Analytics and the Feedback Loop
The diversification of channels was accompanied by an analytics revolution. Sentiment analysis, clickstream visualisation, behavioural segmentation, and personalised dashboards became increasingly mature, allowing organisations to gain a holistic and granular view of how, why, and where their customers were engaging with their offer. By the mid‑2010s, the majority of business analytics could be updated in real‑time, and basic forms of AI‑powered insights were in use in all major sectors.
This capability fit well with Outside‑In thinking: start with the end state that the customer is trying to reach and work backwards from there. The proliferation of digital feedback mechanisms meant a constant, granular stream of customer‑authored insights — from in‑app and pop‑up surveys, to NPS widgets, to feedback tools embedded in websites and apps, to social listening and AI‑powered trend‑spotting. The best‑performing organisations of this era were those that embedded customer feedback loops into decision‑making at all levels of the organisation.
From Differentiator to Default
Prior to the mid‑2010s, Outside‑In design was often the preserve of disruptors and niche brands. After the mid‑2010s, it rapidly became a strategic imperative for all organisations. As Marx (2022) points out, the complexity of digital transformation projects meant that traditional Inside‑Out approaches of optimising internal processes and technology stacks without regard to customer‑authored truths were a sure‑fire recipe for disappointment. Design thinking’s human‑centred, iterative, and bias‑reducing approaches emerged as a primary enabler of digital transformation across all sectors.
Dragičević et al. (2023) also found a similar trend: design thinking skills have continued to grow in relevance for education, business‑building, and continuous professional development throughout the last decade as a way of helping people engage with the digital, customer‑driven economy.
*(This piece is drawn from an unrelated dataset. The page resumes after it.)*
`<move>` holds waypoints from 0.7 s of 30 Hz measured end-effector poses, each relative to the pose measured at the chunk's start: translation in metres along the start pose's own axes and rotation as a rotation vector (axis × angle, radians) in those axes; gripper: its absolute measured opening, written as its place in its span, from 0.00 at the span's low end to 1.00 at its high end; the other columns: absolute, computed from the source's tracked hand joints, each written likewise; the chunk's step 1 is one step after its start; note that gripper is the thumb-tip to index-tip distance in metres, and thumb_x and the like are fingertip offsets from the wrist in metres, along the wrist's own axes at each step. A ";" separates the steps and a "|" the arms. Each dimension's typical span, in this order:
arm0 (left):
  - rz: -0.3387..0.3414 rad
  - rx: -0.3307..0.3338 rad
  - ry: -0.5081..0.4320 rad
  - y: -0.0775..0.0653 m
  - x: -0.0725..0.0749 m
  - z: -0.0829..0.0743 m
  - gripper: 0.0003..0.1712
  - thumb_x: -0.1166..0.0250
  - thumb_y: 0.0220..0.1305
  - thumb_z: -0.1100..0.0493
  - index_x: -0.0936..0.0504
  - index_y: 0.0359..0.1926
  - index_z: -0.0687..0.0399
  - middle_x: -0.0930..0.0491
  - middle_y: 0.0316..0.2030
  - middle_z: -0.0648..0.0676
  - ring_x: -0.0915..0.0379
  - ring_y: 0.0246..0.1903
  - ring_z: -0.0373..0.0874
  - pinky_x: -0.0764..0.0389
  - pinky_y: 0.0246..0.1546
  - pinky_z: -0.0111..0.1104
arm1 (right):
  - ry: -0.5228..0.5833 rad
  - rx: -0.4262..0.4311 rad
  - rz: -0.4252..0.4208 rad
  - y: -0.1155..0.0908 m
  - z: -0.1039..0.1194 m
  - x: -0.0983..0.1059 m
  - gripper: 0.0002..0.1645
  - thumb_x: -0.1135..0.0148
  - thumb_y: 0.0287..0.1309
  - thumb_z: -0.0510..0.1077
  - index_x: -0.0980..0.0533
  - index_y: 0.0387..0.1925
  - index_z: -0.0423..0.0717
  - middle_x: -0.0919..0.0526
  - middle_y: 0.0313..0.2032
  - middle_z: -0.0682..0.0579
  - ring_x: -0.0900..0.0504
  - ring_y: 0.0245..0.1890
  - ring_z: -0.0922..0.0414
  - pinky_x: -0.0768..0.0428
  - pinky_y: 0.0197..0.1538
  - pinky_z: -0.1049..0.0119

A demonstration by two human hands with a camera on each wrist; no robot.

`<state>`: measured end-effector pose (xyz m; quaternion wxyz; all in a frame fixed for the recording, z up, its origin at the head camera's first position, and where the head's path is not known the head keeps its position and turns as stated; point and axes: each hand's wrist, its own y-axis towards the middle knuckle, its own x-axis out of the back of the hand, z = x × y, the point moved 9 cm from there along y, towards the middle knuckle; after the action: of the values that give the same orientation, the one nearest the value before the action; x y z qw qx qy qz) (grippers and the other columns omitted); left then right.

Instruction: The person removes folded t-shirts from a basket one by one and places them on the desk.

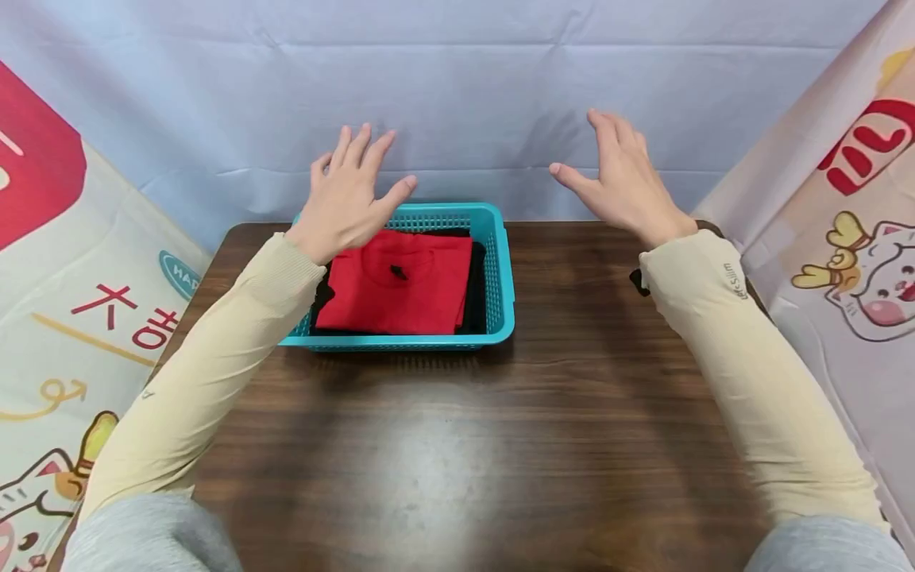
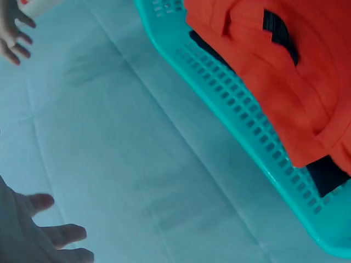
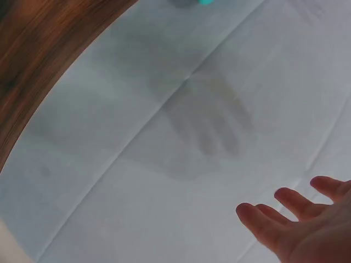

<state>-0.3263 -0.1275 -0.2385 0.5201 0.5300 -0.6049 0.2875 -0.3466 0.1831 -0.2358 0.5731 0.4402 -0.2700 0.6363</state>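
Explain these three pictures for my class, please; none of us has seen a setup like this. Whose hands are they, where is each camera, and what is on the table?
There is no robot here: a person works with bare hands. The wide picture comes from a camera on the head, looking forward and down. The other two come from cameras on the wrists: the left one shows mostly the basket and pale cloth, the right one mostly pale cloth and some fingers.

On the brown table stands a turquoise basket. In it lies a folded red garment, with black fabric showing around it. Behind hangs a pale cloth.

The left hand and right hand are raised, fingers spread. Neither holds anything.
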 end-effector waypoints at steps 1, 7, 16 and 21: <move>-0.001 0.008 -0.034 -0.003 0.001 0.002 0.43 0.61 0.66 0.29 0.57 0.77 0.38 0.64 0.77 0.51 0.75 0.76 0.52 0.60 0.70 0.56 | 0.015 0.006 -0.015 -0.002 0.002 0.000 0.52 0.51 0.63 0.68 0.60 0.77 0.53 0.57 0.76 0.49 0.57 0.75 0.45 0.48 0.71 0.41; 0.039 0.080 -0.265 -0.028 0.008 0.020 0.44 0.59 0.68 0.31 0.58 0.77 0.41 0.59 0.77 0.47 0.66 0.76 0.48 0.58 0.72 0.55 | 0.157 0.024 -0.110 -0.017 0.013 -0.004 0.43 0.46 0.63 0.59 0.48 0.74 0.50 0.38 0.69 0.45 0.40 0.69 0.47 0.37 0.67 0.48; 0.025 0.140 -0.420 -0.065 0.000 0.049 0.41 0.58 0.71 0.35 0.52 0.76 0.51 0.48 0.74 0.55 0.48 0.71 0.53 0.43 0.69 0.53 | 0.486 -0.032 -0.070 -0.043 0.028 -0.038 0.34 0.44 0.65 0.54 0.38 0.68 0.47 0.25 0.59 0.47 0.24 0.57 0.52 0.25 0.58 0.55; 0.022 0.183 -0.442 -0.074 -0.017 0.060 0.40 0.59 0.72 0.36 0.50 0.75 0.53 0.42 0.71 0.58 0.42 0.68 0.54 0.39 0.67 0.53 | 0.656 -0.061 0.036 -0.047 0.035 -0.076 0.32 0.44 0.66 0.49 0.39 0.68 0.42 0.26 0.58 0.44 0.21 0.54 0.51 0.20 0.54 0.61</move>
<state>-0.2782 -0.1962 -0.2868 0.3217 0.6183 -0.6813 0.2238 -0.2962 0.1255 -0.2934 0.6311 0.1897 -0.0978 0.7458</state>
The rise of the digital consumer and the maturity of digital channels was not just about tools or projects — it was about embedding a mindset and set of practices that prioritised empathy, co‑creation, and adaptability.
The Rise of Continuous Design
This era also saw the lines between product, service, and experience become further blurred. Agile, lean, and continuous design, delivery, and experimentation became the norm in most leading‑edge organisations. Outside‑In thinking particularly thrived in this environment because it considers every release, update, new feature, or marketing campaign an opportunity to learn from customers and co‑design the next version.
Looking Ahead
The mid‑2010s to present era have made it crystal clear that customer‑centred design and thinking is not a project or activity, it’s a continual discipline that must be actively maintained and improved as the organisation grows. As channels and technologies continue to mature and diversify (looking forward, we can expect developments like voice assistants, mobile wallets, and more immersive AR/VR experiences to become more prevalent in all sectors), the organisations that will lead are those that continue to focus relentlessly on enabling and improving customer success.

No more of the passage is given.